Significance and context
Determining the effects of a mutation on a protein's structure and function has until recently only been possible by laborious physical and biological characterization of the mutant protein. With the advent of databases containing vast amounts of information on DNA and protein sequences and on protein structure and function, computational methods to speed up the assessment of the effects of mutation can now be envisaged. Sunyaev et al. describe a computational method for assessing the impact of amino-acid substitutions on the structure and function of a protein, using a wide range of information from the databases. This should in future enable a provisional prediction of the effects of a newly identified mutation or polymorphism to be made more rapidly.
The method (see Methodological innovations for details) was first evaluated using a set of known deleterious amino-acid replacements in human proteins. The analysis produced 10-30% false-negatives; that is, changes that were predicted not to be deleterious. On analysis of a data set consisting of human proteins and their orthologs from other mammals, the method predicted that about 9% of the substitutions are damaging, thus providing an estimate of the rate of false-positive prediction (base substitutions that have been fixed in functional proteins in different lineages cannot be considered deleterious). Applying the methodto data on well-characterized polymorphisms (polymorphisms in which the allele frequency, three-dimensional structure of the protein and disease association are all known), 73% of damaging changes were successfully predicted. The authors also estimate that an average human genome carries approximately 20,000 heterozygous changes with respect to a human consensus sequence; out of these 'substitutions', about 2,000 would be predicted to be deleterious. The authors provide theoretical and experimental evidence that most of the deleterious amino-acid replacements are not expected to abolish protein function, however. Much work is required in order to achieve a better performance in prediction, even if all currently available information is taken into account by the method.
The authors propose a combined prediction strategy that explores the physicochemical effects of each amino-acid change and exploits all the information available in sequence and structure databases. They take into account whether the replacement lies in an annotated active or binding site; whether it affects the interaction with ligands; if it leads to a change in hydrophobicity or electrostatic charge in a buried site; destroys a disulfide bond; inserts a proline in an α-helix; or is incompatible with the profile of the substitutions observed in a set of aligned homologous proteins. An evolutionary conservation analysis has also been integrated in the prediction tool. For this, a set of proteins homologous (more than 30% identity) to the ones under analysis is assembled and a sequence profile is extracted from the aligned sequences. Then a scoring system is used to evaluate whether the amino-acid replacement alters protein structure and/or function.
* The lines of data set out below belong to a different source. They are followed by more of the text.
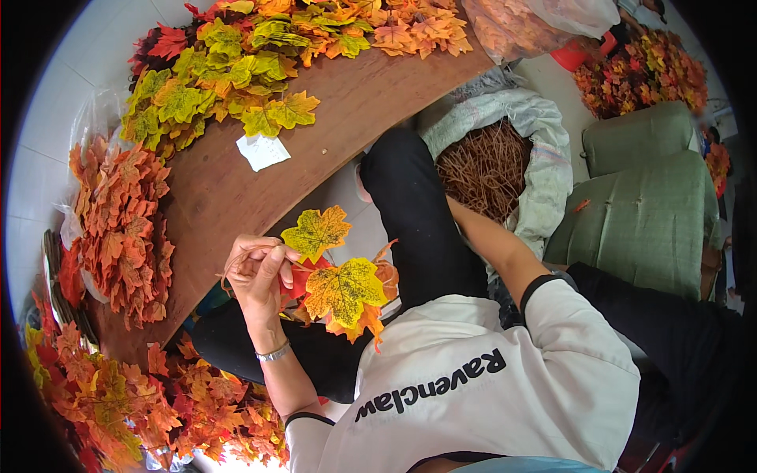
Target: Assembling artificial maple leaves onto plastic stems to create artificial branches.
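My left hand [259, 277] is closed, its thumb and fingers pinching thin brown stems of an artificial maple leaf spray [345, 292]. Yellow-green leaves top the spray, with orange and red ones beneath, and it hangs to the right of the hand, over my lap. My right forearm [493, 240] reaches away past my raised knee [406, 169], which hides the right hand. Nearest to that arm stands a white woven sack [552, 162] filled with thin brown stems [482, 169].
A curved brown wooden table [229, 185] bears yellow-green leaves [205, 75], orange leaves [122, 229] and a white paper slip [262, 151]. More leaf sprays [118, 394] lie at lower left. Green padded seats [631, 221] stand right; a clear plastic bag [544, 24] sits at the far end.
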Motion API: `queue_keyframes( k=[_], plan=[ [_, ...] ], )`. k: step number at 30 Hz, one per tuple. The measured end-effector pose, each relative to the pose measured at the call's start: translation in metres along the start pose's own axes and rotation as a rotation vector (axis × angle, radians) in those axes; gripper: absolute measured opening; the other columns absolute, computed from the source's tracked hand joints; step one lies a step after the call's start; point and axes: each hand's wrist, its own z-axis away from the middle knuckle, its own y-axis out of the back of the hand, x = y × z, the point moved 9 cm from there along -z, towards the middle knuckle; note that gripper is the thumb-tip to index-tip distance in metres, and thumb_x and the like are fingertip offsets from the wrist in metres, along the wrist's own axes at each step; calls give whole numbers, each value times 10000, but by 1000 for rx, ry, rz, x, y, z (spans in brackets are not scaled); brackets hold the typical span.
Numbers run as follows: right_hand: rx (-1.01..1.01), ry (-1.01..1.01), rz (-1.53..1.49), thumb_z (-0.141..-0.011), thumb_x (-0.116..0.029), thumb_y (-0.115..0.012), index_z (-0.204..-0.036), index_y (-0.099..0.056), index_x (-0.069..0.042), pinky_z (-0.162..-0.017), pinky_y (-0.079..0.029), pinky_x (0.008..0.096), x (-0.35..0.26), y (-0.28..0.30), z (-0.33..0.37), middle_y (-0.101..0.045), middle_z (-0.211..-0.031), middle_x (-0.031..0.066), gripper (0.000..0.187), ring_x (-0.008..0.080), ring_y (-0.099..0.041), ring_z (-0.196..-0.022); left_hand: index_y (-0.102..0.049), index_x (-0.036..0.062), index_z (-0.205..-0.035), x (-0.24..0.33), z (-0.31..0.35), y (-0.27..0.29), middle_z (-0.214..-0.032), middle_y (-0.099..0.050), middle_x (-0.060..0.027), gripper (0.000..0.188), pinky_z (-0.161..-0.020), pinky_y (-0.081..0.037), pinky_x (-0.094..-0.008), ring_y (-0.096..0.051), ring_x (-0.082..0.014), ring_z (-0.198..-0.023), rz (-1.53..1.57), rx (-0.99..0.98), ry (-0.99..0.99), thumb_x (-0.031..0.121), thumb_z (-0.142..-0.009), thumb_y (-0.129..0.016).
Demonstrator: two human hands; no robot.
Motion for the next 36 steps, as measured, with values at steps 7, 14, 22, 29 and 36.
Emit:
queue_keyframes(
  k=[7, 14, 22, 29, 36],
  plan=[
    [-45, 9, 87, -765, -124, -533, -1082, -542, -20, -796, -437, 320, 3, 3, -4, -571, -1040, 189, 334, 268, -564, -961, -505, -39, -851, 1, -3, 5, -699, -601, -186, 68, -392, -375, -174, -462, -92, -433, -23, 28, -3, -50, -792, -537],
    [613, -464, 662, -739, -179, -530, -808, -639, -55, -675, -474, 418, 42, 194, 11, -611, -783, 190, 179, 331, -601, -724, -503, -33, -844, -9, -8, 5, -700, -603, -186, 73, -395, -375, -170, -473, -95, -433, -13, 50, 52, -50, -788, -546],
    [494, -297, 278, -747, -268, -533, -1107, -529, -41, -864, -396, 377, 148, 255, -147, -572, -1065, 150, 426, 336, -501, -1034, -508, -26, -854, -34, -24, 9, -692, -602, -176, 76, -399, -365, -176, -464, -96, -436, 0, 114, 115, -34, -789, -548],
    [406, 142, 917, -786, -196, -440, -1172, -488, -91, -969, -291, 378, 65, 134, -193, -465, -1231, 137, 403, 292, -402, -1155, -514, -22, -846, -51, -26, 12, -695, -607, -164, 81, -409, -375, -184, -469, -100, -441, -38, 122, 218, -29, -782, -562],
    [169, 230, 994, -750, -191, -482, -1116, -517, -73, -922, -333, 397, 87, 113, -172, -504, -1163, 162, 386, 323, -432, -1104, -518, -20, -866, -38, -32, 14, -697, -609, -149, 72, -433, -395, -189, -480, -93, -463, -5, 160, 185, -29, -798, -541]
  ],
)
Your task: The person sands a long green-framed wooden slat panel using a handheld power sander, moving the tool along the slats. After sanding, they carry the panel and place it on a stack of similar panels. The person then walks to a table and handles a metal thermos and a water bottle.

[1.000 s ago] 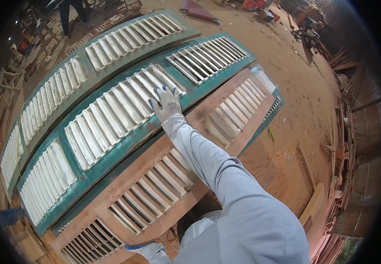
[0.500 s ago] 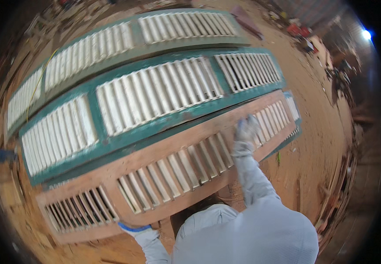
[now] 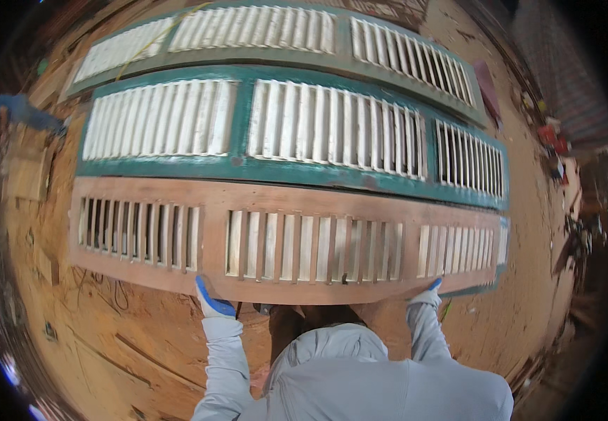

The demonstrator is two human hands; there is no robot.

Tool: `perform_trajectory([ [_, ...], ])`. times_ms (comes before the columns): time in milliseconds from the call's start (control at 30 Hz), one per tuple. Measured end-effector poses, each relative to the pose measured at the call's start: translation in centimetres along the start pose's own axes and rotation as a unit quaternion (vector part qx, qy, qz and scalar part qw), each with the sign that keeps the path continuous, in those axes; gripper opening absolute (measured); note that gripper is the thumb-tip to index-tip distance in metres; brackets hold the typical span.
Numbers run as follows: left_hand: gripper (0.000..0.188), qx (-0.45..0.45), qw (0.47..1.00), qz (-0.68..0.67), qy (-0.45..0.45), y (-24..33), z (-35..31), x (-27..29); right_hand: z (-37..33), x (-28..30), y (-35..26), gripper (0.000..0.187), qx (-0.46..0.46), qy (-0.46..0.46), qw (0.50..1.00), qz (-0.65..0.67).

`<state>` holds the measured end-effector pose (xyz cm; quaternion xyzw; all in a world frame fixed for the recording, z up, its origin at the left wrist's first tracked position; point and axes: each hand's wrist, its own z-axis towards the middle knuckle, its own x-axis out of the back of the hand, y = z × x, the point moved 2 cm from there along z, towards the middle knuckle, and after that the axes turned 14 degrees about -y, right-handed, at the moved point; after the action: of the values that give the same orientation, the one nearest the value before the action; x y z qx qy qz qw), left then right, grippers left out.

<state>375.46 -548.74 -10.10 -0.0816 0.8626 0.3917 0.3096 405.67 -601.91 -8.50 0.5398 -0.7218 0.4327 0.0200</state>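
A bare-wood louvered shutter (image 3: 213, 242) lies across in front of me, its slats set in three panels. My left hand (image 3: 214, 300), in a white and blue work glove, grips its near edge left of the middle, thumb on top and fingers hidden beneath. Farther right, my right hand (image 3: 427, 295), gloved the same way, holds that edge too, with its fingers also out of sight underneath. Just beyond lies a green-painted louvered shutter (image 3: 241, 126) with pale slats. Behind it is another shutter (image 3: 342, 35) with a grey-green frame.
A yellow cord (image 3: 170, 31) crosses the farthest shutter. At the far left is a person (image 3: 20, 112) in blue. Thin wood strips (image 3: 142, 358) lie on the brown dirt floor (image 3: 114, 323). Red objects (image 3: 552, 139) and clutter stand at the right.
My right hand has come back from the shutter's far right top to its near edge. My left hand keeps its hold at the near edge. The view has turned, so the shutters appear more level.
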Motion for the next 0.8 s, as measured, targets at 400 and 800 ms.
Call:
perform_trajectory([
  [400, 0.025, -0.268, 0.735, 0.057, -0.62, 27.7, -37.6, -25.6, -26.9, 6.6, 1.8, 0.08, 0.605, -0.151, 0.725, -0.29],
  [800, 0.034, -0.105, 0.38, -0.337, -0.855, 25.2, -61.8, -19.2, -28.9, 40.3, 32.4, 0.084, 0.523, -0.012, 0.768, -0.37],
])
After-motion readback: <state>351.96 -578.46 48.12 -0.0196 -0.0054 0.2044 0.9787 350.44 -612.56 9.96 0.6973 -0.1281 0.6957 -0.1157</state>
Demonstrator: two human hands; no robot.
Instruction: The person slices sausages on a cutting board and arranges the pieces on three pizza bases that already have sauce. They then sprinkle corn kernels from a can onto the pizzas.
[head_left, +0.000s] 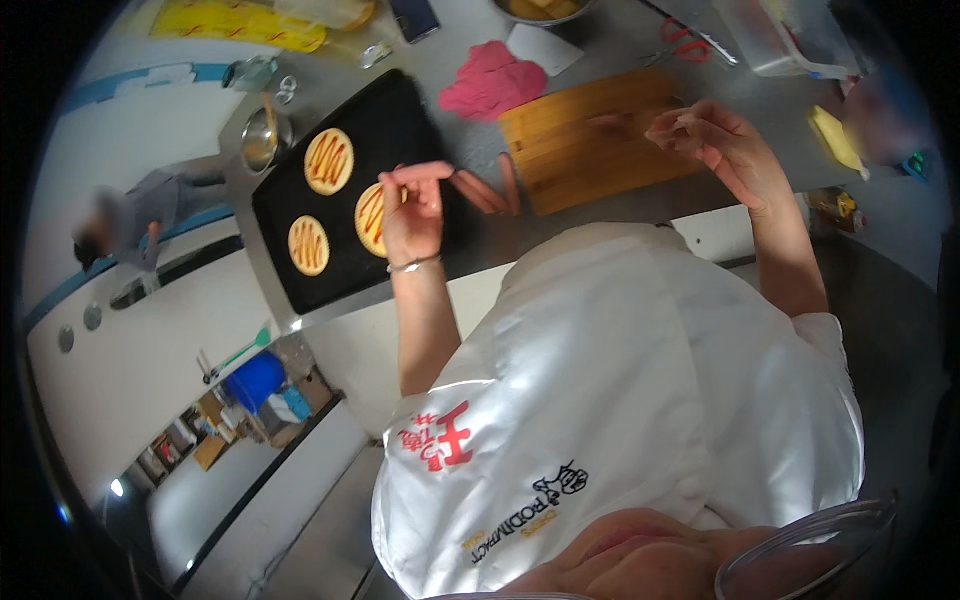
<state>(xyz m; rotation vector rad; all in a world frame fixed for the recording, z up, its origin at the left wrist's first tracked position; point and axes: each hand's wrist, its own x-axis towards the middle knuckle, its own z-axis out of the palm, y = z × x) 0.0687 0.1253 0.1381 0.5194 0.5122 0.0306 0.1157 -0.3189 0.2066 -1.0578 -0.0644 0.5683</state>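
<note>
While the left hand (413,222) is gripping a sausage (424,172) left of the cutting board (570,155), the right hand (735,150) is pinching pale film (668,131) at its right. Sauced rounds (329,161) are lying farther left, apparently sausage-free.

The left hand (413,228) covers the right part of 1 round pastry (368,222), so its outline there cannot be seen. The same hand also hides a part of the pink sausage (432,172). The right hand (738,160) pinches a thin pale film (670,131), too blurred to say its material. The upper edge cuts the metal bowl (517,16). At far left, 1 person (170,212) has a blurred head.
</note>
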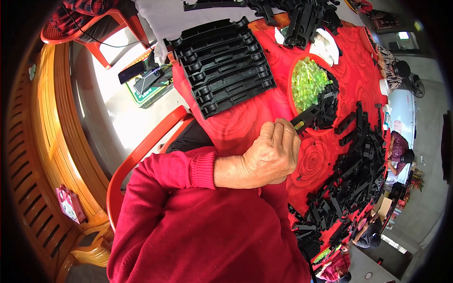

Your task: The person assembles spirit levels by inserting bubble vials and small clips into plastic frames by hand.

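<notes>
My left hand (271,155) is closed in front of my chest, its back facing up. A small black spirit level (306,119) with a yellow-green vial sticks out past its fingers. Behind and under it lies my right hand (279,180), of which only a sliver shows; its fingers are hidden, so I cannot tell whether it grips the level too. Just beyond the level, an orange-red bowl (291,89) holds many yellow-green vials (306,81) and small black parts (329,106).
A row of black level bodies (226,68) lies at the table's far left. Loose black bodies (347,184) spread along the right of the red tablecloth (311,158), with another pile (304,23) at the back. A red chair (127,177) is at my left. Other people sit far right.
</notes>
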`<control>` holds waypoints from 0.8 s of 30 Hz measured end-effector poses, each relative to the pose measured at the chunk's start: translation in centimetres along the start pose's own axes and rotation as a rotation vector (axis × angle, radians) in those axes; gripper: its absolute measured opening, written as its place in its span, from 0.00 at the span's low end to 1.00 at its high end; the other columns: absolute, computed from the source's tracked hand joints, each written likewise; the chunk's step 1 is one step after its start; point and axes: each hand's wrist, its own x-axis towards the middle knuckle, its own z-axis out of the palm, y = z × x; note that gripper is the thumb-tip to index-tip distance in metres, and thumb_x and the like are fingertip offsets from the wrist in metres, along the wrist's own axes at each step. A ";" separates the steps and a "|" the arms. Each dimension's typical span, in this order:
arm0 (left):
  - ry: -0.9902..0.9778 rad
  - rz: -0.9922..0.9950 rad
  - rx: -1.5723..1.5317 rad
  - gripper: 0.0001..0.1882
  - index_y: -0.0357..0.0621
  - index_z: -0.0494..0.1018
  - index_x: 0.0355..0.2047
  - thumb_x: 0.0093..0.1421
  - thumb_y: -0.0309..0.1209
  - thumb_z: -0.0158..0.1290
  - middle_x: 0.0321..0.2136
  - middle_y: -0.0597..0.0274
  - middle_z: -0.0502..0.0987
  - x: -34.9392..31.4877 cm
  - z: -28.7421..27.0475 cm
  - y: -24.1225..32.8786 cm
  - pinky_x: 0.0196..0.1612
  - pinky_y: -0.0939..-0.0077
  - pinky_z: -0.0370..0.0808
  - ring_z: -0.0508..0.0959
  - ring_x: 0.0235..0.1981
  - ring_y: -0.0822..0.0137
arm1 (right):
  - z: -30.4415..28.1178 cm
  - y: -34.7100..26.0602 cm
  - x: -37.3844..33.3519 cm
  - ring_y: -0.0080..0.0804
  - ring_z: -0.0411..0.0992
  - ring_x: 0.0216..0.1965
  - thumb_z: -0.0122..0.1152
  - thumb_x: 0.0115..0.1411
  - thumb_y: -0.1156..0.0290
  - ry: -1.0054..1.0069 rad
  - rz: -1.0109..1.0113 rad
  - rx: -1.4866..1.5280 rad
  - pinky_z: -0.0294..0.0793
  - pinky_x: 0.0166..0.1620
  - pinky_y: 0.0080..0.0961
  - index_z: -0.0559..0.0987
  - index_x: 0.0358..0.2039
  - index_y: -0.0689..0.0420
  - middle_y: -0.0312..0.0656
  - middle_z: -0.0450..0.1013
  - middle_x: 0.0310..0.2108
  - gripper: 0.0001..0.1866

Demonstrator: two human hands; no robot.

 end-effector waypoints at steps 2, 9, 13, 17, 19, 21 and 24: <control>0.014 -0.032 0.001 0.20 0.22 0.70 0.37 0.44 0.25 0.53 0.33 0.42 0.73 0.0 0.6 0.0 0.30 0.68 0.70 0.73 0.31 0.58 | 0.2 -0.7 1.0 0.33 0.69 0.48 0.47 0.65 0.68 0.025 0.064 0.232 0.67 0.52 0.32 0.68 0.52 0.62 0.41 0.70 0.45 0.17; 0.083 -0.102 0.041 0.21 0.21 0.70 0.37 0.45 0.28 0.53 0.25 0.53 0.72 0.8 1.1 -0.1 0.27 0.71 0.68 0.72 0.25 0.63 | -0.6 -2.4 3.5 0.31 0.69 0.48 0.45 0.66 0.68 0.188 0.314 0.999 0.67 0.52 0.31 0.68 0.53 0.62 0.40 0.70 0.45 0.18; 0.098 -0.139 -0.138 0.23 0.22 0.70 0.38 0.47 0.33 0.53 0.20 0.59 0.68 0.7 0.7 -0.8 0.24 0.73 0.65 0.70 0.21 0.68 | -1.6 -1.8 4.6 0.29 0.70 0.48 0.45 0.66 0.67 0.011 0.312 1.531 0.68 0.52 0.29 0.69 0.52 0.62 0.41 0.71 0.44 0.18; 0.168 -0.184 -0.262 0.22 0.24 0.70 0.37 0.48 0.34 0.55 0.19 0.59 0.68 0.8 0.9 -1.1 0.23 0.70 0.66 0.71 0.19 0.65 | -1.8 -3.5 5.0 0.29 0.71 0.42 0.47 0.65 0.68 0.195 0.433 1.455 0.70 0.48 0.24 0.71 0.50 0.62 0.40 0.72 0.40 0.16; 0.124 -0.251 -0.516 0.20 0.28 0.69 0.36 0.52 0.35 0.57 0.17 0.55 0.69 0.2 2.4 -1.3 0.22 0.65 0.69 0.73 0.17 0.58 | -1.7 -5.0 5.5 0.25 0.71 0.36 0.49 0.64 0.72 0.348 0.468 1.085 0.72 0.41 0.20 0.73 0.46 0.61 0.38 0.72 0.35 0.12; 0.002 -0.330 -0.663 0.19 0.30 0.69 0.36 0.54 0.36 0.57 0.16 0.53 0.70 -0.4 3.2 -1.7 0.22 0.62 0.70 0.74 0.17 0.55 | -1.6 -4.4 5.2 0.24 0.71 0.35 0.52 0.63 0.73 0.381 0.475 1.002 0.71 0.41 0.21 0.73 0.44 0.61 0.36 0.72 0.34 0.11; -0.174 -0.446 -0.932 0.16 0.33 0.70 0.36 0.59 0.36 0.54 0.16 0.47 0.72 -0.7 3.5 -3.0 0.23 0.61 0.72 0.76 0.17 0.52 | -1.4 -3.9 5.4 0.20 0.69 0.30 0.54 0.61 0.74 0.444 0.441 0.891 0.70 0.34 0.19 0.74 0.39 0.60 0.33 0.71 0.29 0.07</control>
Unfortunately, ab initio predictions of the impact of an amino-acid replacement are not possible yet (if indeed they will ever be) and, at the very minimum, homologous protein sequence data are required for the method presented here to work. Although this might be a problem today, it is likely to become less so in the near future, as the sequences of more genomes will be available. From the data and analyses presented in the paper, it is clear that each of us has always been, and will always be, an 'average' individual from a selective point of view.